- [TASK DIRECTIONS]: Could you write out the listing below exactly as it stands, leaving out the pictures?

- [DATASET EXTRACT]:
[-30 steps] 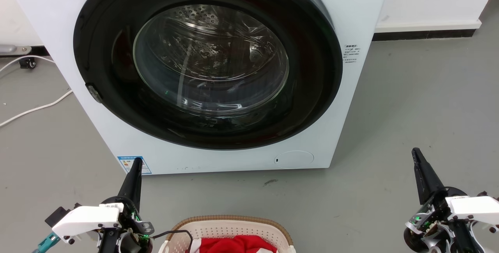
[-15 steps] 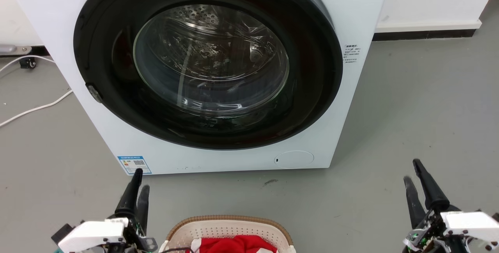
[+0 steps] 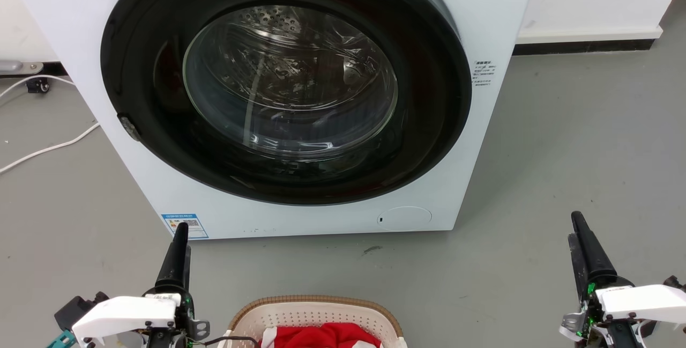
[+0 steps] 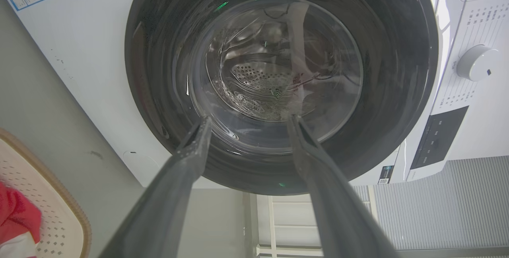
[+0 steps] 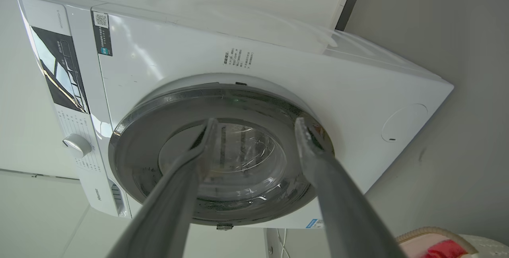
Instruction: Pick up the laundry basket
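One washing machine (image 3: 498,10) with one round glass door (image 3: 289,80) and one control knob (image 4: 476,62). One laundry basket (image 3: 316,309) on the floor, with one red cloth (image 3: 321,334) in it. Two grippers: one left gripper (image 3: 182,230), one right gripper (image 3: 574,224). Two white cables (image 3: 48,149) at the left, though they may be a single looped cable.

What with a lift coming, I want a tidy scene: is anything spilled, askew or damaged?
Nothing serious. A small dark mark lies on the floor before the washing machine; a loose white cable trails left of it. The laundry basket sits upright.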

- [RESPONSE TO THE TASK]:
[-30 steps] 
[-15 steps] 
[+0 steps] 
[+0 steps] 
[+0 steps] 
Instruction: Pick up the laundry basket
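One washing machine (image 3: 498,10) with one round glass door (image 3: 289,80) and one control knob (image 4: 476,62). One laundry basket (image 3: 316,309) on the floor, with one red cloth (image 3: 321,334) in it. Two grippers: one left gripper (image 3: 182,230), one right gripper (image 3: 574,224). Two white cables (image 3: 48,149) at the left, though they may be a single looped cable.

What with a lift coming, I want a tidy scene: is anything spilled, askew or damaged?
Nothing serious. A small dark mark lies on the floor before the washing machine; a loose white cable trails left of it. The laundry basket sits upright.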

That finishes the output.